• [WHAT TO WORK ON] The answer must be every line from the entries below that contains "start".

========

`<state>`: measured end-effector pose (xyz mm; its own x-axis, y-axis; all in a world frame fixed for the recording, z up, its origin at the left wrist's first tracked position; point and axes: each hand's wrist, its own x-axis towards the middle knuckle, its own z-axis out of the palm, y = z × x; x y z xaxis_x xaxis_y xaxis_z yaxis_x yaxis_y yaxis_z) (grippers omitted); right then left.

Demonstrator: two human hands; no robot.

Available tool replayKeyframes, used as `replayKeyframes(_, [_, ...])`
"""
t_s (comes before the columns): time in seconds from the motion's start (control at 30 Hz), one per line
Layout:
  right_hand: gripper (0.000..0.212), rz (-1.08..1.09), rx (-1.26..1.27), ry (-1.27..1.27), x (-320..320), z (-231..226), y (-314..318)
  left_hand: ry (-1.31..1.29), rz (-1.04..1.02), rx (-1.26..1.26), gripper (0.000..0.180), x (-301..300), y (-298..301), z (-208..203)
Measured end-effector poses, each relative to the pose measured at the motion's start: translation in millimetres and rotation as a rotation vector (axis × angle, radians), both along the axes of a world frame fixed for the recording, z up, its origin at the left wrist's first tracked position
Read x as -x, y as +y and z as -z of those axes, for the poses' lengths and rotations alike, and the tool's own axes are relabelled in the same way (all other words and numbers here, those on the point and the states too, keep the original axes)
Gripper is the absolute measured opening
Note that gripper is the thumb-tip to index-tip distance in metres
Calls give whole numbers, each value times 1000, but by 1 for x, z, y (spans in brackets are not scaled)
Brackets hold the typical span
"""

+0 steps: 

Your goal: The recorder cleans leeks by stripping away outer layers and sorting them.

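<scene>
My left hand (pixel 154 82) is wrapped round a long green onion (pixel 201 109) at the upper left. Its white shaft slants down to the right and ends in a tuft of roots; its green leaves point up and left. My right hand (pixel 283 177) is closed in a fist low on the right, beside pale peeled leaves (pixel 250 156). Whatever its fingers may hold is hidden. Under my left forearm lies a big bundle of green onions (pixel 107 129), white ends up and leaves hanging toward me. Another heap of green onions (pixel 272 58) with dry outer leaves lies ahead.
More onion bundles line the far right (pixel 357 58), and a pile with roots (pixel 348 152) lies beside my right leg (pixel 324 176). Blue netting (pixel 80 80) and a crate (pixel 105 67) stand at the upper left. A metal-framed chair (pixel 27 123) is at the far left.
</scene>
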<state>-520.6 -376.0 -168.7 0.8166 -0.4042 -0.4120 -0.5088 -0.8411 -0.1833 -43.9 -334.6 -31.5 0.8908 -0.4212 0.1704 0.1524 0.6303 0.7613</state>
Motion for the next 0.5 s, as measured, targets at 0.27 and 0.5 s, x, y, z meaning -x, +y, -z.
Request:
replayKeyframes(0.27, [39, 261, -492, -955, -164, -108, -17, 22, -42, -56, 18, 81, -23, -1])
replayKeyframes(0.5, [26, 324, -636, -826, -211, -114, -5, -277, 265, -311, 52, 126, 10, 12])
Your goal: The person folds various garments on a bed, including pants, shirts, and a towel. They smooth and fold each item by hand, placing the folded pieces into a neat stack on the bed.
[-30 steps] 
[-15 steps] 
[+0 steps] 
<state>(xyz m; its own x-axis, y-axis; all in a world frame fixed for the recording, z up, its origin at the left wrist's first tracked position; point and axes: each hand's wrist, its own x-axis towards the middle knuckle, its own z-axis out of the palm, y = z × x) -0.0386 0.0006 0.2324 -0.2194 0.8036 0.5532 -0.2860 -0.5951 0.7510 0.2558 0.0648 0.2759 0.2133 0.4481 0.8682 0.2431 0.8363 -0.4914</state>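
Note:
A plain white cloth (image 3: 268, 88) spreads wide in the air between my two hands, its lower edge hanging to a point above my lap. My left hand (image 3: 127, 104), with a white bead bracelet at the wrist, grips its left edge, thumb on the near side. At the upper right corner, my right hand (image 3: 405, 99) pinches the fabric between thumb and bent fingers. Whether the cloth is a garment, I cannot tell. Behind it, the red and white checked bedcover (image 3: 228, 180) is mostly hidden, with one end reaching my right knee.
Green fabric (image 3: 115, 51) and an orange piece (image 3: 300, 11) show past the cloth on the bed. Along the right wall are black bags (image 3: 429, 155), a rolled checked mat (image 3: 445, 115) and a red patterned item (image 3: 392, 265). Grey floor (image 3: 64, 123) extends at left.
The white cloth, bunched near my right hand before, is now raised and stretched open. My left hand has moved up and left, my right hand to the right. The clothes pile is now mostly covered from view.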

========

• [ANSWER TO THIS TASK]
t_s (comes before the columns): time in seconds from the motion's start (control at 30 Hz), one per line
Measured end-effector poses, each relative to the pose measured at the motion's start: translation in millimetres and rotation as a rotation vector (axis × angle, radians), both along the axes of a world frame fixed for the recording, z up, its origin at the left wrist's first tracked position

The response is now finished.